Single Instruction Multiple Data technique - SIMD

Posted Jul 24, 2025

By Khoi Nguyen Van

8 min read

SIMD on ARM Cortex-M: Accelerating Embedded Applications

Modern embedded applications demand ever-increasing computational performance while maintaining strict power and cost constraints. From real-time audio processing to machine learning inference at the edge, developers need techniques that can deliver maximum performance from limited hardware resources.

Single Instruction Multiple Data (SIMD) represents one of the most effective ways to achieve this goal. By processing multiple data elements simultaneously with a single instruction, SIMD can deliver 2-4x performance improvements for many computational tasks common in embedded systems.

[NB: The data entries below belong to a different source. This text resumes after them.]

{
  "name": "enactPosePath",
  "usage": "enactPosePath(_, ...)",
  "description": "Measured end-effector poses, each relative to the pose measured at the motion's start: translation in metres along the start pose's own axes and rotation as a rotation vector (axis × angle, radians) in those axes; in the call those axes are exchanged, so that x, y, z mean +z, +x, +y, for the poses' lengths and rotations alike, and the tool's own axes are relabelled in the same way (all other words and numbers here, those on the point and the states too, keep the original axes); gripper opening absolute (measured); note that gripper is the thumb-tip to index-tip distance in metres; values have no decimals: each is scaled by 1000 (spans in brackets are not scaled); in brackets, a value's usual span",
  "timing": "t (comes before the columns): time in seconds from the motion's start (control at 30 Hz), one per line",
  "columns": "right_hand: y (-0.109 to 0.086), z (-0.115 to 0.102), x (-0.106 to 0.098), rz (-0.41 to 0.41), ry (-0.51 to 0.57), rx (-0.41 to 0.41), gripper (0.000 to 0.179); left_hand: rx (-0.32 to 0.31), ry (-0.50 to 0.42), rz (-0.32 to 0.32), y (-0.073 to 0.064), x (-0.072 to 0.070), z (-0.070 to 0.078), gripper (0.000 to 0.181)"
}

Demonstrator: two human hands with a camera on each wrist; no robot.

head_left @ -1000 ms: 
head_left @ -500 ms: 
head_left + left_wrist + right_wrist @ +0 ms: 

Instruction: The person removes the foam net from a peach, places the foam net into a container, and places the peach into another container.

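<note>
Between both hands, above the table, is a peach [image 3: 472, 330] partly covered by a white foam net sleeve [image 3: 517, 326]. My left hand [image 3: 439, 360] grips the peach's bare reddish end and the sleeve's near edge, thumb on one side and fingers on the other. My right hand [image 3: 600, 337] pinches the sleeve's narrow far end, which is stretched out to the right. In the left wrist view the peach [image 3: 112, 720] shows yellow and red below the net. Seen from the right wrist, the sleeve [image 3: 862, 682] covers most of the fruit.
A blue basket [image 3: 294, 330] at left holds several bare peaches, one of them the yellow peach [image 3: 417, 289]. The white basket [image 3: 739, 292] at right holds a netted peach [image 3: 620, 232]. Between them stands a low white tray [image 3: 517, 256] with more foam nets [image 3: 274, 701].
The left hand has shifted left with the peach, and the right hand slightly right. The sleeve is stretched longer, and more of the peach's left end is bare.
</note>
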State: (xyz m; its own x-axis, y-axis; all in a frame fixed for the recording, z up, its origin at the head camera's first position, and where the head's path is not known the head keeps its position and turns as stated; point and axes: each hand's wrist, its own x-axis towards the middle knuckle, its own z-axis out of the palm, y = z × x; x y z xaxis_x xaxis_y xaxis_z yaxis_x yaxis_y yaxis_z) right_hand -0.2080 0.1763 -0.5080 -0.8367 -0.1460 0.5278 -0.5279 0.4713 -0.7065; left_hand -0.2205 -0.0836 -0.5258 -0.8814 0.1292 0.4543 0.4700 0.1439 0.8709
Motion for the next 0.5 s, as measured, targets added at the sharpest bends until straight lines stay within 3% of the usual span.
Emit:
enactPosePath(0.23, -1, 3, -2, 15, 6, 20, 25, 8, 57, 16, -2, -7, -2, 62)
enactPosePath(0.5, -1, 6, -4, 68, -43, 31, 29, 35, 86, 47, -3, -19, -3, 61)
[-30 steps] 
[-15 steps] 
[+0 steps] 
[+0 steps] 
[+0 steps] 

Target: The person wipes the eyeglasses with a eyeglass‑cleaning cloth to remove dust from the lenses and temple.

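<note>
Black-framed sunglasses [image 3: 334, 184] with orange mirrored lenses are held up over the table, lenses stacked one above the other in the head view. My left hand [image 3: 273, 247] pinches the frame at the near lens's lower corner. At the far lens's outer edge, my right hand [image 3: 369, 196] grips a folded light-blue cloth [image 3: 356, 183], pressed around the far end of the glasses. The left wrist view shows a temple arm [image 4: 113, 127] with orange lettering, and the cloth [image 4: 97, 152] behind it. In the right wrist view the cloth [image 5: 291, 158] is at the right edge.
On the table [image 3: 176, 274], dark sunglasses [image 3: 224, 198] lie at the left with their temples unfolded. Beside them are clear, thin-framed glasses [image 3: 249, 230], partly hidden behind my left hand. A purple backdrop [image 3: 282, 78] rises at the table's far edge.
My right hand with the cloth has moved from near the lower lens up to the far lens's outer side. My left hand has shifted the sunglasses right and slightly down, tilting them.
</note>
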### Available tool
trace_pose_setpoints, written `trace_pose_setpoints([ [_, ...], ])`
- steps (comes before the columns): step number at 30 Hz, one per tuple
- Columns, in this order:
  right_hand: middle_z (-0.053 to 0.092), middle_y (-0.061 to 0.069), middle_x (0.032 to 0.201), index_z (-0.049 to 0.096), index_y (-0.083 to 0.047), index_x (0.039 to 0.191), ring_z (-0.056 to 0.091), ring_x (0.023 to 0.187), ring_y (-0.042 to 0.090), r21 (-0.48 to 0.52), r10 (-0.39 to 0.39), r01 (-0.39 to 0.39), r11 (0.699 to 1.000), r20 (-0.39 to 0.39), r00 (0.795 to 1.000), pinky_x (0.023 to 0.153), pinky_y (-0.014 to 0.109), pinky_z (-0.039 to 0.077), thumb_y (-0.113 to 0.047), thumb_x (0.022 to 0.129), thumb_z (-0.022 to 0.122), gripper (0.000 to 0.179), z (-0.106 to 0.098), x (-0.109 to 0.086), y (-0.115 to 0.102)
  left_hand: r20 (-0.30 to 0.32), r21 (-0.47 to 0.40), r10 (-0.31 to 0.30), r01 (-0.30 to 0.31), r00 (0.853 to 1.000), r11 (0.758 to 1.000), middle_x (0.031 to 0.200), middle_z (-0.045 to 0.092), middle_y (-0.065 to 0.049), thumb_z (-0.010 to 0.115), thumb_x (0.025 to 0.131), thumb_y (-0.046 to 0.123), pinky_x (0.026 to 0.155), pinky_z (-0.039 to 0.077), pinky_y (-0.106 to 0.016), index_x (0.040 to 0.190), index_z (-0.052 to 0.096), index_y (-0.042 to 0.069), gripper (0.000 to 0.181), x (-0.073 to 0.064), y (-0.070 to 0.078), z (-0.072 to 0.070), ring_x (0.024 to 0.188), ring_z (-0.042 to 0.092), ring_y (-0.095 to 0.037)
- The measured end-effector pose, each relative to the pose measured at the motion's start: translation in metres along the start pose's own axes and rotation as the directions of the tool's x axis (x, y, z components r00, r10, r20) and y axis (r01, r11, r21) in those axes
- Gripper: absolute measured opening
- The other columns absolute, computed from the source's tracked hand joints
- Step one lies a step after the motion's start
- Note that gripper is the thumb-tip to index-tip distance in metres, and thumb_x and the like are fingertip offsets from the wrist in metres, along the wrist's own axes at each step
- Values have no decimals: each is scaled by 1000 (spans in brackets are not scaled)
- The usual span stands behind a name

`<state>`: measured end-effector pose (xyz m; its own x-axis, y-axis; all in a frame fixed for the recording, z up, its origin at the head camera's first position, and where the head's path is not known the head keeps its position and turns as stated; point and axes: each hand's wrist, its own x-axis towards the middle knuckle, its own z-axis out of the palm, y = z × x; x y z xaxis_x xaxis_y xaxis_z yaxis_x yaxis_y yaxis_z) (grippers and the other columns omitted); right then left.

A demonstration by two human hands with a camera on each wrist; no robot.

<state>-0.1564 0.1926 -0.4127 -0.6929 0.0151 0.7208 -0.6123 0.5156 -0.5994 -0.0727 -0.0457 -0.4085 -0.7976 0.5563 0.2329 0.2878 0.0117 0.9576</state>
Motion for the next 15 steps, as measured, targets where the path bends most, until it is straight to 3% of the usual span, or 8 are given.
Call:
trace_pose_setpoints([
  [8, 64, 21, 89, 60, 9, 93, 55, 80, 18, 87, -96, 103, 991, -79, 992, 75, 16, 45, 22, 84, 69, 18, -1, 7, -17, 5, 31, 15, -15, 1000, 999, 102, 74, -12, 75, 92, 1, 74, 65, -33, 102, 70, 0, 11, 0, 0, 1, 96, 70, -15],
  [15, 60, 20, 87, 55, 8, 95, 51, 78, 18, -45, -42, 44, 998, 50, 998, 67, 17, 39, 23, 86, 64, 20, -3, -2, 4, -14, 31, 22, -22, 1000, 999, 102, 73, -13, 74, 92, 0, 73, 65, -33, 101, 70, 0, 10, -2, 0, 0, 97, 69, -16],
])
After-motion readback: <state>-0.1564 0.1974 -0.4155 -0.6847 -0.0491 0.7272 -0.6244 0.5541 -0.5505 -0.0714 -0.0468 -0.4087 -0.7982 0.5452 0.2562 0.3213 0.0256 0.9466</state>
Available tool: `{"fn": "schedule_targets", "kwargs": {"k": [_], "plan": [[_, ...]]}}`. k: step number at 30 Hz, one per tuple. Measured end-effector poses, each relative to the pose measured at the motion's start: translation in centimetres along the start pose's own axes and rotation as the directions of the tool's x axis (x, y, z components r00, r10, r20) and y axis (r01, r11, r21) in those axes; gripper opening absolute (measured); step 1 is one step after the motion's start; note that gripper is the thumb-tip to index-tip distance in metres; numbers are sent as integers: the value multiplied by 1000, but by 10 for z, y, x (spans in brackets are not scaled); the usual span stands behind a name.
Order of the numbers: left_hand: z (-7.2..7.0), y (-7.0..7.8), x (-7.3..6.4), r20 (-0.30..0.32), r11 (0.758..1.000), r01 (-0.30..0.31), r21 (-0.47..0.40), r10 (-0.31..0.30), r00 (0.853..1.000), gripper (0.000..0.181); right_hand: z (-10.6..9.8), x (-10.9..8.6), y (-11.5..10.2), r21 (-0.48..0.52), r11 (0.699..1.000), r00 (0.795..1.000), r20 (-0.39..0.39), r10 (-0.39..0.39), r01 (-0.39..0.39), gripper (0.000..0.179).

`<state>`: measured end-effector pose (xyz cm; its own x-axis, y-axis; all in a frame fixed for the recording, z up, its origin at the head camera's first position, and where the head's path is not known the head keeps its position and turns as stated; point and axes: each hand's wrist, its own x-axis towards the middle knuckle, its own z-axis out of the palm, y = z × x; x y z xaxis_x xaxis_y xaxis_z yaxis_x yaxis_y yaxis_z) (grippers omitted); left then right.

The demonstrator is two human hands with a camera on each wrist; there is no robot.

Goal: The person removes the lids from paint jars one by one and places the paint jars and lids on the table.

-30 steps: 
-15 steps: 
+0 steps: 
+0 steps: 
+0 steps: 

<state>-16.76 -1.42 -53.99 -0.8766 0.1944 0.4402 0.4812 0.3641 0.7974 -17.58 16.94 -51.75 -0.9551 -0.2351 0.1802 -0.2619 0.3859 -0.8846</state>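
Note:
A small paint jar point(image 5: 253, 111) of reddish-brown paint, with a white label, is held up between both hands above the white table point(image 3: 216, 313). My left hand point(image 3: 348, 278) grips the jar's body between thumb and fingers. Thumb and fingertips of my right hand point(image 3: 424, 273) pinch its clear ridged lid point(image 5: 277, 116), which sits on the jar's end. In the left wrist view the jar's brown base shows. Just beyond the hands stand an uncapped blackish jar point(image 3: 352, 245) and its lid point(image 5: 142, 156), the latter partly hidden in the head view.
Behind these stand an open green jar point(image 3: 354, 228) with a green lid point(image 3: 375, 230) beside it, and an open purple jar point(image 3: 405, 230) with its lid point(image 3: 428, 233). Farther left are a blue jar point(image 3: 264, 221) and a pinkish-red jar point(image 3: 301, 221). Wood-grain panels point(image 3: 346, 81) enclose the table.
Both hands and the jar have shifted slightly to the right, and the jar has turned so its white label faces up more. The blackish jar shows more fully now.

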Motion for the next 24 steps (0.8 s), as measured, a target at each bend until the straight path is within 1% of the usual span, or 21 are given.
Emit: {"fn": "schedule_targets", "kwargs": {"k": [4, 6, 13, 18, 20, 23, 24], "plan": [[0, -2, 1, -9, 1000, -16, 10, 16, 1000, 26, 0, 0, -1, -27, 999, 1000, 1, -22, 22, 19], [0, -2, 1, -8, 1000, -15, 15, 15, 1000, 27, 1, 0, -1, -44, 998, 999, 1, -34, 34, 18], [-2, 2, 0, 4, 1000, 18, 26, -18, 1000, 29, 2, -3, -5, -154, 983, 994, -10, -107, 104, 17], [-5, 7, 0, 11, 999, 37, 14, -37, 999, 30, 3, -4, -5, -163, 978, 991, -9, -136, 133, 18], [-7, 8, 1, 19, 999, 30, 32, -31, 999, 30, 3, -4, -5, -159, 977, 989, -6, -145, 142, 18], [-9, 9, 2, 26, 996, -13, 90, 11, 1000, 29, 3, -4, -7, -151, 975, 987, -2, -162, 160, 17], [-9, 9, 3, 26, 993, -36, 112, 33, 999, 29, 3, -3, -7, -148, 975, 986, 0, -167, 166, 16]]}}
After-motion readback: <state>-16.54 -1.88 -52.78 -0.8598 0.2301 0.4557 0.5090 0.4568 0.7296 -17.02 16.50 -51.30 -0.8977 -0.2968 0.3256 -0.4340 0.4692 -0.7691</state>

Introduction to SIMD Computing

The Performance Challenge

Consider a typical embedded application processing sensor data:

  
// Traditional approach: Process 1000 sensor readings
float sensor_data[1000];
float filtered_data[1000];

void process_sensors_traditional() {
    for(int i = 0; i < 1000; i++) {
        // Read sensor value
        sensor_data[i] = read_adc_channel(i);
        
        // Apply calibration and filtering
        filtered_data[i] = sensor_data[i] * calibration_factor + offset;
        
        // Apply low-pass filter
        filtered_data[i] = (filtered_data[i] + previous_value) * 0.5f;
    }
}

This traditional scalar approach processes one value at a time, requiring 1000 separate operations. Each operation consumes CPU cycles, memory bandwidth, and energy.

The SIMD Solution

SIMD (Single Instruction Multiple Data) transforms this by processing multiple values simultaneously:

  
// SIMD approach: Process 4 values at once
void process_sensors_simd() {
    for(int i = 0; i < 1000; i += 4) {
        // Process 4 sensor readings simultaneously
        float32x4_t sensors = vld1q_f32(&sensor_data[i]);
        float32x4_t calibrated = vmulq_n_f32(sensors, calibration_factor);
        calibrated = vaddq_n_f32(calibrated, offset);
        
        // Apply filtering to all 4 values at once
        float32x4_t previous = vld1q_f32(&previous_values[i]);
        float32x4_t filtered = vmulq_n_f32(vaddq_f32(calibrated, previous), 0.5f);
        
        vst1q_f32(&filtered_data[i], filtered);
    }
}

Result: 4x fewer instructions, significantly improved performance, and reduced power consumption.

How SIMD Works:

CPU Architecture Fundamentals

Traditional scalar processors execute one operation per instruction:

Scalar Processing (Traditional):
┌─────────────┐    ┌─────────────┐    ┌─────────────┐
│   Data A    │───▶│     ALU     │───▶│   Result    │
└─────────────┘    └─────────────┘    └─────────────┘
    1 cycle            1 cycle            1 cycle

Total: 3 cycles for 1 operation

SIMD processors contain wider execution units that can handle multiple data elements:

SIMD Processing (Parallel):
┌─────────────┐    ┌─────────────┐    ┌─────────────┐
│   Data A1   │───▶│             │───▶│  Result 1   │
│   Data A2   │───▶│   SIMD ALU  │───▶│  Result 2   │
│   Data A3   │───▶│             │───▶│  Result 3   │
│   Data A4   │───▶│             │───▶│  Result 4   │
└─────────────┘    └─────────────┘    └─────────────┘
    1 cycle            1 cycle            1 cycle

Total: 3 cycles for 4 operations

SIMD Architecture Types

Modern processors implement SIMD through various architectural approaches, each optimized for different use cases and performance requirements.

ARM NEON (Advanced SIMD)

Traditional ARM NEON found in Cortex-A series and some Cortex-M processors:

Key Features:

128-bit vector width
Floating-point and integer operations
Limited predication support
Available on Cortex-A and select Cortex-M

ARM Helium (M-Profile Vector Extension - MVE)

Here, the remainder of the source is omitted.